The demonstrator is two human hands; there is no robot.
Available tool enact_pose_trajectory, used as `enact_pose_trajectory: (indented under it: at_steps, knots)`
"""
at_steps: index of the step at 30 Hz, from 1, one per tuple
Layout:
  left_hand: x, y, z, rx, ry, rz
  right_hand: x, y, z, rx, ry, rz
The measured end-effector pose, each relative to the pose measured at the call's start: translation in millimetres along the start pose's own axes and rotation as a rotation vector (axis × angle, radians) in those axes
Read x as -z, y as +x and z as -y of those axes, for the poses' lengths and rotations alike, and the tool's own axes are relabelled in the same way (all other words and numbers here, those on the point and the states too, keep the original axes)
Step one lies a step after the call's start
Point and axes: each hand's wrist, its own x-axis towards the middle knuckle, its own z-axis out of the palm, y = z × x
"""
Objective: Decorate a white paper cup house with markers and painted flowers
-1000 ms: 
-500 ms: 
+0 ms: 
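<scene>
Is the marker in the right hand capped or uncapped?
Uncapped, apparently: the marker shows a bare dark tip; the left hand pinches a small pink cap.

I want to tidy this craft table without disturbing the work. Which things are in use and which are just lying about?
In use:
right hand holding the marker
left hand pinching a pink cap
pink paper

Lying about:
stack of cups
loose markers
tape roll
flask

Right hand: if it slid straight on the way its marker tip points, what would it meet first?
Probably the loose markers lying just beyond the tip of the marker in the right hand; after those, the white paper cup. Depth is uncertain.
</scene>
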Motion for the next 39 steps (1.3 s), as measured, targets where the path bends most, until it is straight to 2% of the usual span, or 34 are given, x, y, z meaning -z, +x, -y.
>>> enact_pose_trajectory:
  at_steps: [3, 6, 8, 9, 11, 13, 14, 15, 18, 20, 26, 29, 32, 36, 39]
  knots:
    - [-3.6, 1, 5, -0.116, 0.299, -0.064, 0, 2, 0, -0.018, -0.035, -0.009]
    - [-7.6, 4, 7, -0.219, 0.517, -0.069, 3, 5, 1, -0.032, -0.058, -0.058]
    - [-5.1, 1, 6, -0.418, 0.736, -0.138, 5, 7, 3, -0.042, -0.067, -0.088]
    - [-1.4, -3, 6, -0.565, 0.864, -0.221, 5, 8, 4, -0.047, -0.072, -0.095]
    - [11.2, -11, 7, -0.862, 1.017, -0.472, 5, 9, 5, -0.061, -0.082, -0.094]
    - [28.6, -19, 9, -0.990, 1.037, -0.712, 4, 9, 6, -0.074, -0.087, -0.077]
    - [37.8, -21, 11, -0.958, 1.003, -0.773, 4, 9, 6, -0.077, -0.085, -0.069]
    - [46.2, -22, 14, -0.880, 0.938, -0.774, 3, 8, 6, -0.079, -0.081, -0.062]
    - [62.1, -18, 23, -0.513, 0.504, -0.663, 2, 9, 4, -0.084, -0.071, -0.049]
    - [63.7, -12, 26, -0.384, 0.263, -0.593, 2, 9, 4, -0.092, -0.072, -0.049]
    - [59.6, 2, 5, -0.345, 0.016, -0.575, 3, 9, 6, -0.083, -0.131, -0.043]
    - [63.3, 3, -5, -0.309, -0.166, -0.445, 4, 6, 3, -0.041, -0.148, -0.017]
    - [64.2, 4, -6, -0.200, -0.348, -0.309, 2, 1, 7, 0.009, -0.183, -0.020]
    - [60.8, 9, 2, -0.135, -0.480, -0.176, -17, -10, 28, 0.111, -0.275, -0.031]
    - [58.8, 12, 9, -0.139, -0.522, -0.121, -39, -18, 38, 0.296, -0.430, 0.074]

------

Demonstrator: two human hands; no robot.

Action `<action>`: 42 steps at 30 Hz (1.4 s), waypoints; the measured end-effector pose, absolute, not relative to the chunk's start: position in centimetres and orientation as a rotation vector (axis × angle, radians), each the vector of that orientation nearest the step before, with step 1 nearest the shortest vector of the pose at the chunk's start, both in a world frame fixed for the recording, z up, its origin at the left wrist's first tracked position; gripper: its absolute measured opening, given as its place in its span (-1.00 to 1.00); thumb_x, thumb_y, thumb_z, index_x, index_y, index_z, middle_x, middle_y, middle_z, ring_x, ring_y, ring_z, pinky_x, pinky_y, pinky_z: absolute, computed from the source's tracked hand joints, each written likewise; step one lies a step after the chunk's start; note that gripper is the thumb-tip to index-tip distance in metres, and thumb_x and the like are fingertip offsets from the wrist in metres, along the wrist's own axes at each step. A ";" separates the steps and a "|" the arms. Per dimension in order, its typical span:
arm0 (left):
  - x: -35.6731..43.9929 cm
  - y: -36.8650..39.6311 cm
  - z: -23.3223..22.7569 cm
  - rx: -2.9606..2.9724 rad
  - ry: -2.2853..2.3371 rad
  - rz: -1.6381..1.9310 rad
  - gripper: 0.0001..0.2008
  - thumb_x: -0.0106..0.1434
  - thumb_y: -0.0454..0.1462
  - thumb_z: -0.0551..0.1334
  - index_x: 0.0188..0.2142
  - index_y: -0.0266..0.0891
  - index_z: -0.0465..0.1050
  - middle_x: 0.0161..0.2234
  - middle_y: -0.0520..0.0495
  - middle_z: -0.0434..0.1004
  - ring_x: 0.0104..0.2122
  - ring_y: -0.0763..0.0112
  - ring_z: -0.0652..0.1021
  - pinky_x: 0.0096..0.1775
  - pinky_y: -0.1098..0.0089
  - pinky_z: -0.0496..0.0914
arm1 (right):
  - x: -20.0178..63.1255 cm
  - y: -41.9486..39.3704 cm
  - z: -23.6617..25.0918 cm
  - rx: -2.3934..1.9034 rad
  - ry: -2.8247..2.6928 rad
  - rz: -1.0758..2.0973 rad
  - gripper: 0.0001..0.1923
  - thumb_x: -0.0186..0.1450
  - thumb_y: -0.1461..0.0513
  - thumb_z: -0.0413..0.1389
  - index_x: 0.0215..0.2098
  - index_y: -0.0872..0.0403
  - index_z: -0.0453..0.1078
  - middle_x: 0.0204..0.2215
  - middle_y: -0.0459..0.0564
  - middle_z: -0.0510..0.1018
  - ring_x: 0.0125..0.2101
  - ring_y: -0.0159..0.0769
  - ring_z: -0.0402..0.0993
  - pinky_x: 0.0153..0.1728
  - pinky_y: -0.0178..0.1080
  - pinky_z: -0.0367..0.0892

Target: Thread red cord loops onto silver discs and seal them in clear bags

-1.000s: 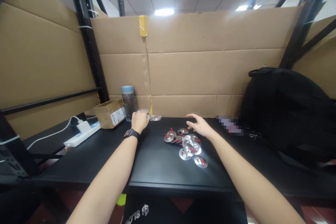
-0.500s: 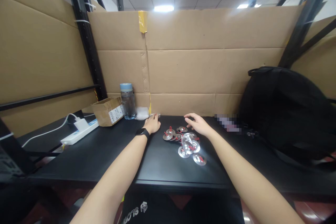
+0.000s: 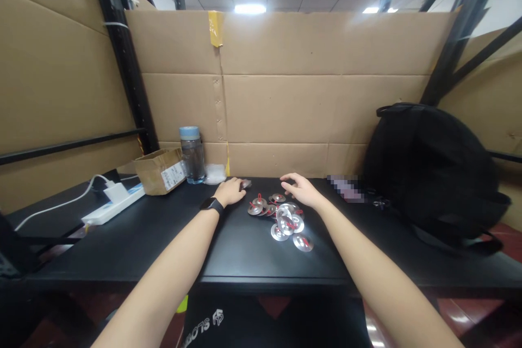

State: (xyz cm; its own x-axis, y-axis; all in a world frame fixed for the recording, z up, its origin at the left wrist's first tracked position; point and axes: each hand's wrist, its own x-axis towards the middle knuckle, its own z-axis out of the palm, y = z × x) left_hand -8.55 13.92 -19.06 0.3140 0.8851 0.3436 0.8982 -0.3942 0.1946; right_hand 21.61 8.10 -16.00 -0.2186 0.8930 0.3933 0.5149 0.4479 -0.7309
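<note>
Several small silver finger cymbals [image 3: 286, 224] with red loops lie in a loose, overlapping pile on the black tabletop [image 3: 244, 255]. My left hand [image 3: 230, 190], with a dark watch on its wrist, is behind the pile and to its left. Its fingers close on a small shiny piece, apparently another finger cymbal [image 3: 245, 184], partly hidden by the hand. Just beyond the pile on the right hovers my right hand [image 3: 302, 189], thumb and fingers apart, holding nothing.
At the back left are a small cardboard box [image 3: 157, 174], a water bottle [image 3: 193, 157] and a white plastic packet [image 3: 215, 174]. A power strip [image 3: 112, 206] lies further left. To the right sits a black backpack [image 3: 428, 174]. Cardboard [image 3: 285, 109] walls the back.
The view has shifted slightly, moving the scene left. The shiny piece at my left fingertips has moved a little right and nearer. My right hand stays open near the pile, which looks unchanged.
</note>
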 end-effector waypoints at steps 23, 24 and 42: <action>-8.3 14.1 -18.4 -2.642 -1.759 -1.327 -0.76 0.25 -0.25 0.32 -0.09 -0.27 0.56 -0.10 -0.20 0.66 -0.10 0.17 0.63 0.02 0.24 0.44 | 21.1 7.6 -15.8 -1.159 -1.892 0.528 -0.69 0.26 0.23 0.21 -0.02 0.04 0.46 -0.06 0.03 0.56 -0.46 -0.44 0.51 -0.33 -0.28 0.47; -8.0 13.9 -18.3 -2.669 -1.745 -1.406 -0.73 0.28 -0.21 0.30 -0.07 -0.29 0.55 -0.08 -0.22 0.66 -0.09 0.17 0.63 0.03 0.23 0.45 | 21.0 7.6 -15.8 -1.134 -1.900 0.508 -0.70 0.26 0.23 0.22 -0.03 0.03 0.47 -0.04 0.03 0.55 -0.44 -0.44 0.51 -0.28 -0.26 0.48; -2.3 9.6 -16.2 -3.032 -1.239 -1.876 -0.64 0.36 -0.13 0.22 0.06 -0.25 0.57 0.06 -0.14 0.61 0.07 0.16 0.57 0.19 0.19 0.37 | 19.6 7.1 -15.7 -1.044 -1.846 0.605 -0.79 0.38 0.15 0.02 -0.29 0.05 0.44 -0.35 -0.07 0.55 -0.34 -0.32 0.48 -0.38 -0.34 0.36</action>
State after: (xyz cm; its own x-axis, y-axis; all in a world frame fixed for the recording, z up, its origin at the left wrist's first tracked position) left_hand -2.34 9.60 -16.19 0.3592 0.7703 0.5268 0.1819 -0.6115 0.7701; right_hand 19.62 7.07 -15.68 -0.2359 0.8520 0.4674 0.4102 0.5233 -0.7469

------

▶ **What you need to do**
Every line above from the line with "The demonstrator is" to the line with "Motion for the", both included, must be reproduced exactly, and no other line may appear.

▶ **Answer**
The demonstrator is two human hands; there is no robot.
Available tool enact_pose_trajectory, used as `enact_pose_trajectory: (indented under it: at_steps, knots)`
"""
at_steps: index of the step at 30 Hz, from 1, one per tuple
Layout:
  left_hand: x, y, z, rx, ry, rz
  right_hand: x, y, z, rx, ry, rz
The measured end-effector pose, each relative to the pose measured at the call's start: translation in millimetres along the start pose's own axes and rotation as a rotation vector (axis × angle, radians) in those axes
Read x as -z, y as +x and z as -y of those axes, for the poses' lengths and rotations alike, and the tool's own axes are relabelled in the same way (all other words and numbers here, those on the point and the states too, keep the original axes)
Step one lies a step after the call's start
Point and axes: each hand's wrist, its own x-axis towards the middle knuckle, its own z-axis out of the palm, y = z × x
"""
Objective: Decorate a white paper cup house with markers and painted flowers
-1000 ms: 
-500 ms: 
+0 ms: 
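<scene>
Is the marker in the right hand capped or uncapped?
Uncapped, apparently: the marker shows a bare dark tip; the left hand pinches a small pink cap.

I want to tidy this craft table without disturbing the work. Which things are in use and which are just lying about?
In use:
right hand holding the marker
left hand pinching a pink cap
pink paper

Lying about:
stack of cups
loose markers
tape roll
flask

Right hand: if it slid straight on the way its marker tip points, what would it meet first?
Probably the loose markers lying just beyond the tip of the marker in the right hand; after those, the white paper cup. Depth is uncertain.
</scene>
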Motion for the next 39 steps (1.3 s), as measured, targets where the path bends most, until it is straight to 2% of the usual span, or 34 are given, x, y, z meaning -z, +x, -y.

This exercise is now finished.